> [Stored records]
++++++++
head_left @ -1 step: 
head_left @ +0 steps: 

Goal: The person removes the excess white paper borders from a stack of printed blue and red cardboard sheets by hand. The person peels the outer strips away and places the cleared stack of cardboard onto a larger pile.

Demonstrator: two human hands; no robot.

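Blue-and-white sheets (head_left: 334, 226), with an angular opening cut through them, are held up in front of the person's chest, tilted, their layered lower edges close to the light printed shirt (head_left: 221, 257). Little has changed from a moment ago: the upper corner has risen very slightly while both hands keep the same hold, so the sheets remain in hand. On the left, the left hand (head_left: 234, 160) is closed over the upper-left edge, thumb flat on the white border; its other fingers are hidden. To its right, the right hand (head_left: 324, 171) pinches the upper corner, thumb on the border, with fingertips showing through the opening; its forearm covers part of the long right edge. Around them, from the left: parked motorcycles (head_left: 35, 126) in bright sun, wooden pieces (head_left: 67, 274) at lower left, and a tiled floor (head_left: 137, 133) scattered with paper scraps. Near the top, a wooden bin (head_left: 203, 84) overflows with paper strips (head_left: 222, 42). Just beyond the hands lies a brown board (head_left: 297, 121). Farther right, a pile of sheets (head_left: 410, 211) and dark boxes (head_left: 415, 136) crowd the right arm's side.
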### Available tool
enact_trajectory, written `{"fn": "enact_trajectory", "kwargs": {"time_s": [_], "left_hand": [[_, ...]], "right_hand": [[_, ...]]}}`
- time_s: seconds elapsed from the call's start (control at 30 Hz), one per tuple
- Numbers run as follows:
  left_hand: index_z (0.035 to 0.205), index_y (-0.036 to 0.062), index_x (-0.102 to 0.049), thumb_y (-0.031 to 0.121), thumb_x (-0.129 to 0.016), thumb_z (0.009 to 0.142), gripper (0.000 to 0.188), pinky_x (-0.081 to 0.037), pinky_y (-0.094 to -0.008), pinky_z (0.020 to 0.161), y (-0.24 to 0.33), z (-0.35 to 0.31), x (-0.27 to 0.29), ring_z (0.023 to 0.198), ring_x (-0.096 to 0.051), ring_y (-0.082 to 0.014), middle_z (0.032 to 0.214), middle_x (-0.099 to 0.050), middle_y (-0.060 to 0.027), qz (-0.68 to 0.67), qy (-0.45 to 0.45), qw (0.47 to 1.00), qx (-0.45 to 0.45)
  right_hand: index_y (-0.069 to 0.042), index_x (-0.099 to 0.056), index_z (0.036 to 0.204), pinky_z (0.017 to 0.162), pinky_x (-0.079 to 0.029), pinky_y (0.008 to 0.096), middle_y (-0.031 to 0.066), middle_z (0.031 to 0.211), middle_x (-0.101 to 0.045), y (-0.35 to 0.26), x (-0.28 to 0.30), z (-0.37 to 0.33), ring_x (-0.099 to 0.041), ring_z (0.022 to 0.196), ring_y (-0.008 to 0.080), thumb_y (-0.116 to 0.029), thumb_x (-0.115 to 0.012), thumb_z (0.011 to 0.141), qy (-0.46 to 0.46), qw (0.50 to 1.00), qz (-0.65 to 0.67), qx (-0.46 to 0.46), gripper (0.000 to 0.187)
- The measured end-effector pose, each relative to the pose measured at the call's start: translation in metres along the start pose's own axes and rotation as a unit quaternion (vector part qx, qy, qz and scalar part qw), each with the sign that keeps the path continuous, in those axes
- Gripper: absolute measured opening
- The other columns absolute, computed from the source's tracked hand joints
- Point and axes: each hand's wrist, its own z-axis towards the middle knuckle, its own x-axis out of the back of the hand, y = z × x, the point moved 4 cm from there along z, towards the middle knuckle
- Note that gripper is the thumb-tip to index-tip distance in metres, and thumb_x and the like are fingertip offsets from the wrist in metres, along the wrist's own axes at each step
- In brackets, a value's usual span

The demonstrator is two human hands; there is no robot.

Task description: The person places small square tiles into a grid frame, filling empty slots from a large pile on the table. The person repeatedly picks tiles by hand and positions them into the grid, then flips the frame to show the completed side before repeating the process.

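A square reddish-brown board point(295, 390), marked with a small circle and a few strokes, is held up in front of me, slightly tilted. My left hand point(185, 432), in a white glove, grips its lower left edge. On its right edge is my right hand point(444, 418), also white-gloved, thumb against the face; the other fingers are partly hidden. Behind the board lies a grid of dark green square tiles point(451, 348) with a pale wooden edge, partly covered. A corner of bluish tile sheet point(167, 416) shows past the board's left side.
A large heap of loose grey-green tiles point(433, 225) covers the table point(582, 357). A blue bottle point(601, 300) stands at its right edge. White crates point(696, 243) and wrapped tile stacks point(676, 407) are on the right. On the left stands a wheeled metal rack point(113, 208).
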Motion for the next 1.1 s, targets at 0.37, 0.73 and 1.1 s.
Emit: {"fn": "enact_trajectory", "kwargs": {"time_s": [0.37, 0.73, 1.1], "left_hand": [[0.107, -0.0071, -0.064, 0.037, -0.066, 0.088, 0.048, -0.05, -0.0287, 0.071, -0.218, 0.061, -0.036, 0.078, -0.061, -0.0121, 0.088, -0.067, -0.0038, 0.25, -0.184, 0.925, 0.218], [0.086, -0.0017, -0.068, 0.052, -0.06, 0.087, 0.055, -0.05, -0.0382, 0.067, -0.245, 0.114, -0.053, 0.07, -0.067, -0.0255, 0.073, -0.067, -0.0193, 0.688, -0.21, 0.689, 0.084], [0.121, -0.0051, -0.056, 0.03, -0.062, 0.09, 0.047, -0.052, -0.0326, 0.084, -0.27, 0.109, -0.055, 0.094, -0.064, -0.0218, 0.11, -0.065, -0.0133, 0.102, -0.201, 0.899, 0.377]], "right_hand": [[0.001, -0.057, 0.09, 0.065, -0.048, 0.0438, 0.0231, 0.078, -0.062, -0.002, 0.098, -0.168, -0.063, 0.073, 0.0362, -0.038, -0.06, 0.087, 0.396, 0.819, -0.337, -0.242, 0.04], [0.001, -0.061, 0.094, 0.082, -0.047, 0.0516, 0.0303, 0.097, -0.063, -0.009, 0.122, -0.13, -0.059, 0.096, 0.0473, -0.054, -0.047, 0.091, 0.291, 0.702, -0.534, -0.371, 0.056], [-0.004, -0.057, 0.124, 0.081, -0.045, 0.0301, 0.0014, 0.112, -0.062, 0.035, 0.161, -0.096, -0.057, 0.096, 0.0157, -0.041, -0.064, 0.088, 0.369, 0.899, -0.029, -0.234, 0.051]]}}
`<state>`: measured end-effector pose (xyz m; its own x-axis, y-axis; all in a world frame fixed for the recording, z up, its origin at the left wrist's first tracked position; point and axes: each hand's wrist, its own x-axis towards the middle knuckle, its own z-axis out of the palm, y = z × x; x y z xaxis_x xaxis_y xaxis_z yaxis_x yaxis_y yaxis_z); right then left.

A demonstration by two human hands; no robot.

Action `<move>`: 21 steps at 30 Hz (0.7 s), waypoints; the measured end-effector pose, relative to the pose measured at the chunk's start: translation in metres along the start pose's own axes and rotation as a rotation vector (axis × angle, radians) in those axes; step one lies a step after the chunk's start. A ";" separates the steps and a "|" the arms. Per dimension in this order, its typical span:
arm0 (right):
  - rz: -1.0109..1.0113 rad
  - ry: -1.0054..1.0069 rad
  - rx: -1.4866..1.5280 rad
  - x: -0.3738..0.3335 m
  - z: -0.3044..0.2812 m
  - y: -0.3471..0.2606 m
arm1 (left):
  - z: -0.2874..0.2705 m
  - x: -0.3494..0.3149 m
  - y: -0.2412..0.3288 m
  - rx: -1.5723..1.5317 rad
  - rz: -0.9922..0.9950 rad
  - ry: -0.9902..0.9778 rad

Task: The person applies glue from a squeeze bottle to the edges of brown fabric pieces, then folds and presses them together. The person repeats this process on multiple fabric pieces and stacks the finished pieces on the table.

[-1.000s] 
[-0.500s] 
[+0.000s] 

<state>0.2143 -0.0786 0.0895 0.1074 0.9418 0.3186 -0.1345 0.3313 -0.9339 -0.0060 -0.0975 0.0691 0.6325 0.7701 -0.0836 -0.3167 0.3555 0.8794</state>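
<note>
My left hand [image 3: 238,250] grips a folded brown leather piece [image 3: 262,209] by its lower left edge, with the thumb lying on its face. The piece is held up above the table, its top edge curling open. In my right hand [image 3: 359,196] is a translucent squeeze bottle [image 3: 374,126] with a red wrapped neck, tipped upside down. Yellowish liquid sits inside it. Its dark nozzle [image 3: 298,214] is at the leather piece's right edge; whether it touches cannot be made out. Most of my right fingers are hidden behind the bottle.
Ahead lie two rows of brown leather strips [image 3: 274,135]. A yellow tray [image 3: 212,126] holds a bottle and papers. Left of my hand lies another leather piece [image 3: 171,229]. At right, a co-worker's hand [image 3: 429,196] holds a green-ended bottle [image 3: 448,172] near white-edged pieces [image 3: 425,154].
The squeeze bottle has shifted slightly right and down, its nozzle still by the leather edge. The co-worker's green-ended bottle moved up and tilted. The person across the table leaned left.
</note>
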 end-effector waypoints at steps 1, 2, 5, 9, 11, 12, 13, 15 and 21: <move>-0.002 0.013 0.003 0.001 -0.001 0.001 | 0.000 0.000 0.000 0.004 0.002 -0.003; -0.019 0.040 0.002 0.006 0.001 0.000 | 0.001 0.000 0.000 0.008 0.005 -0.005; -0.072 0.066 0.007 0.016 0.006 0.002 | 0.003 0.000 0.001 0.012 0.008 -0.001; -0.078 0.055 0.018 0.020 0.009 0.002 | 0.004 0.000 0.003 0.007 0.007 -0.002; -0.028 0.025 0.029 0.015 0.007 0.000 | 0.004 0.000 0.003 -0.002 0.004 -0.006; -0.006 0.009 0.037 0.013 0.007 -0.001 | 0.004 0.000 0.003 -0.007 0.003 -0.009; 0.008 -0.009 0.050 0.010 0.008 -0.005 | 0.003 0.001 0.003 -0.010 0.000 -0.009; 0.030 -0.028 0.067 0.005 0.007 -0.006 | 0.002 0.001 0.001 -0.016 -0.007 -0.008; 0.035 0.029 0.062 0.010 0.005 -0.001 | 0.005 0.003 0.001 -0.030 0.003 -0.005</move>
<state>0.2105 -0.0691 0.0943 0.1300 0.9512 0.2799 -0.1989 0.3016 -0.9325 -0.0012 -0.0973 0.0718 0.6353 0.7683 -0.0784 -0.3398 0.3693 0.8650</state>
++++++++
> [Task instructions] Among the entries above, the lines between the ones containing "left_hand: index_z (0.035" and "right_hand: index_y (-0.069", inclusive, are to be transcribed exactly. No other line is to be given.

> [Final answer]
  left_hand: index_z (0.035 to 0.205), index_y (-0.036 to 0.062), index_x (-0.102 to 0.049), thumb_y (-0.031 to 0.121), thumb_x (-0.129 to 0.016), thumb_z (0.009 to 0.142), gripper (0.000 to 0.188), pinky_x (-0.081 to 0.037), pinky_y (-0.094 to -0.008), pinky_z (0.020 to 0.161), y (-0.24 to 0.33), z (-0.35 to 0.31), x (-0.27 to 0.29), ring_z (0.023 to 0.198), ring_x (-0.096 to 0.051), ring_y (-0.082 to 0.014), middle_z (0.032 to 0.214), middle_x (-0.099 to 0.050), middle_y (-0.060 to 0.027), qz (-0.68 to 0.67), qy (-0.45 to 0.45), qw (0.47 to 1.00), qx (-0.45 to 0.45)
  right_hand: index_y (-0.069 to 0.042), index_x (-0.099 to 0.056), index_z (0.036 to 0.204), pinky_z (0.017 to 0.162), pinky_x (-0.079 to 0.029), pinky_y (0.008 to 0.096), middle_y (-0.031 to 0.066), middle_z (0.031 to 0.211), middle_x (-0.101 to 0.045), y (-0.35 to 0.26), x (-0.28 to 0.30), z (-0.37 to 0.33), ring_x (-0.099 to 0.041), ring_z (0.022 to 0.196), ring_y (-0.008 to 0.080), thumb_y (-0.116 to 0.029), thumb_x (-0.115 to 0.012), thumb_z (0.011 to 0.141), qy (-0.46 to 0.46), qw (0.50 to 1.00), qz (-0.65 to 0.67), qx (-0.46 to 0.46), gripper (0.000 to 0.187)

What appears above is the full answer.